Protesters shout slogans during a demonstration in front of the Greek Parliament in Athens, Greece, on Jan. 30, 2020. Greek lawmakers ratified on Thursday an updated agreement with the United States on defense cooperation, while thousands of protesters were chanting slogans outside the parliament building opposing it, Greek national news agency AMNA reported. (Xinhua/Marios Lolos)
ATHENS, Jan. 30 (Xinhua) -- Greek lawmakers ratified on Thursday an updated agreement with the U.S. on defense cooperation, while thousands of protesters were chanting slogans outside the parliament building opposing it, Greek national news agency AMNA reported.
A total of 175 MPs in the 300-member strong assembly voted in favor of the bill on the ratification of the protocol of amendment to the Mutual Defense Cooperation Agreement (MDCA) between Greece and the U.S..
The updated agreement was supported by the ruling conservative New Democracy and the center-left Movement for Change (KINAL) opposition party.

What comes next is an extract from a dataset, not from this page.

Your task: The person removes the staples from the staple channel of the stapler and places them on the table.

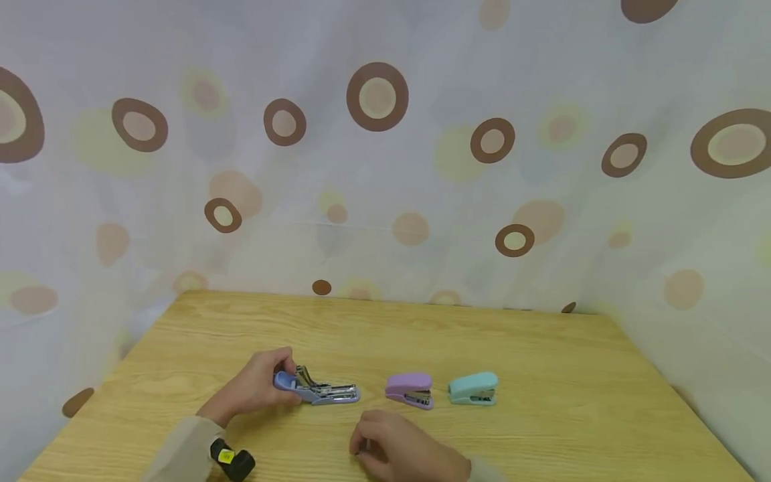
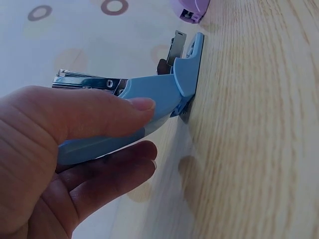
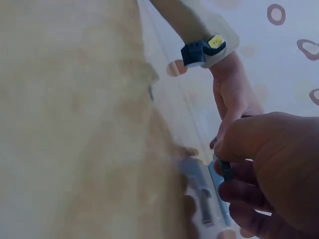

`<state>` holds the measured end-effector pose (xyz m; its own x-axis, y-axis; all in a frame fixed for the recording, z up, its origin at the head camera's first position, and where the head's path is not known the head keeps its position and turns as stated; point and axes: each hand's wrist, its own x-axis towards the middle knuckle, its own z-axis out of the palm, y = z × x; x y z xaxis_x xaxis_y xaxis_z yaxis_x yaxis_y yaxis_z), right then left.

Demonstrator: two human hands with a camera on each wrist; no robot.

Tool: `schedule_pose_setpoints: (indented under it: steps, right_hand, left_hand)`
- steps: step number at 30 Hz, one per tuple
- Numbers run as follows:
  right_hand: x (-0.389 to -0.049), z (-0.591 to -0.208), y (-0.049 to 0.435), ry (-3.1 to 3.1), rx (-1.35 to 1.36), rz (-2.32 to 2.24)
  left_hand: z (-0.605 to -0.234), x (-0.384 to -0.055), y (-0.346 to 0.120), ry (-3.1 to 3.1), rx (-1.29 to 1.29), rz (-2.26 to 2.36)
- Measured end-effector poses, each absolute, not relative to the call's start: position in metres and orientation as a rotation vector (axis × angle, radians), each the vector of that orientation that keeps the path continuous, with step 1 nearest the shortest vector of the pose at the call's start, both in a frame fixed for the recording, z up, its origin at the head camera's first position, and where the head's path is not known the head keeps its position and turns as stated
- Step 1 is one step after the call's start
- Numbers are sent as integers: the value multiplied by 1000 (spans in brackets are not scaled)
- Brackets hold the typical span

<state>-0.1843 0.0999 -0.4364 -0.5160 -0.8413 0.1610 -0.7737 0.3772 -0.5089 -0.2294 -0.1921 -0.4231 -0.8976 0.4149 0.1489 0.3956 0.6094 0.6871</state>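
Note:
My left hand grips a blue stapler by one end. The stapler lies swung open on the table, its metal staple channel showing. In the left wrist view the thumb presses on the side of the blue stapler, with fingers curled beneath. Nearer the front edge, my right hand pinches a small dark metal strip between thumb and fingers. Part of that strip is hidden by the fingers. Blue plastic of the stapler appears just beyond the right fingertips in the right wrist view.
To the right of the blue stapler sit a purple stapler and a mint-green stapler, both closed. All stand on a wooden table. A white curtain with brown dots borders it at the back and sides.

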Motion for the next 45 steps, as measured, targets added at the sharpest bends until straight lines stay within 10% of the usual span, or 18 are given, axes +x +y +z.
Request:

The update of the agreement which paves the way for an upgrade of bilateral defense cooperation was signed last autumn in Athens during the visit of U.S. Secretary of State Mike Pompeo.
Under the updated agreement there will be increased cooperation at military bases across Greece, where U.S. forces already have a presence, as well as in new facilities.
"This agreement is an update of the agreement which had been first signed in 1990," Greek Prime Minister Kyriakos Mitsotakis noted, delivering a speech before the vote. It has been updated many times ever since.
"You are rejecting an agreement you had been praising until recently," Mitsotakis told Alexis Tsipras, leader of main opposition Coalition of Radical Left (SYRIZA).
The negotiation of the latest amendments started under the previous SYRIZA government, but the party on Thursday did not vote in favor of the agreement, arguing that the government should have secured more "tangible support of Greece's sovereign rights."
SYRIZA on Thursday repeated a call for suspension of the agreement, saying that in recent months many factors have changed, citing increased tensions in the Mediterranean Sea over Libya and a memorandum of understanding signed between Tripoli and Ankara in November over the establishment of maritime boundaries.
Approximately 7,000 protesters, according to Greek police, demonstrated against the agreement on Syntagma square on Thursday. The protest was organized jointly by leftist parties, students' associations, and labor unions.
Protesters held banners with slogans such as "NATO and Brussels, killers of nations, down with the new order of imperialists" and "No to the U.S.-Greece agreement for the bases".
"We are here tonight to oppose the new deal the government is promoting, which is a deal pushing our peoples towards wars serving the interests of capitalists," Kostas Ifantis, a demonstrator, told Xinhua.
Thomas Zarogiannis, another protester, believed that the agreement has to do with NATO (North Atlantic Treaty Organization) military bases in Greece and "poses risks in case of a NATO attack on neighboring countries."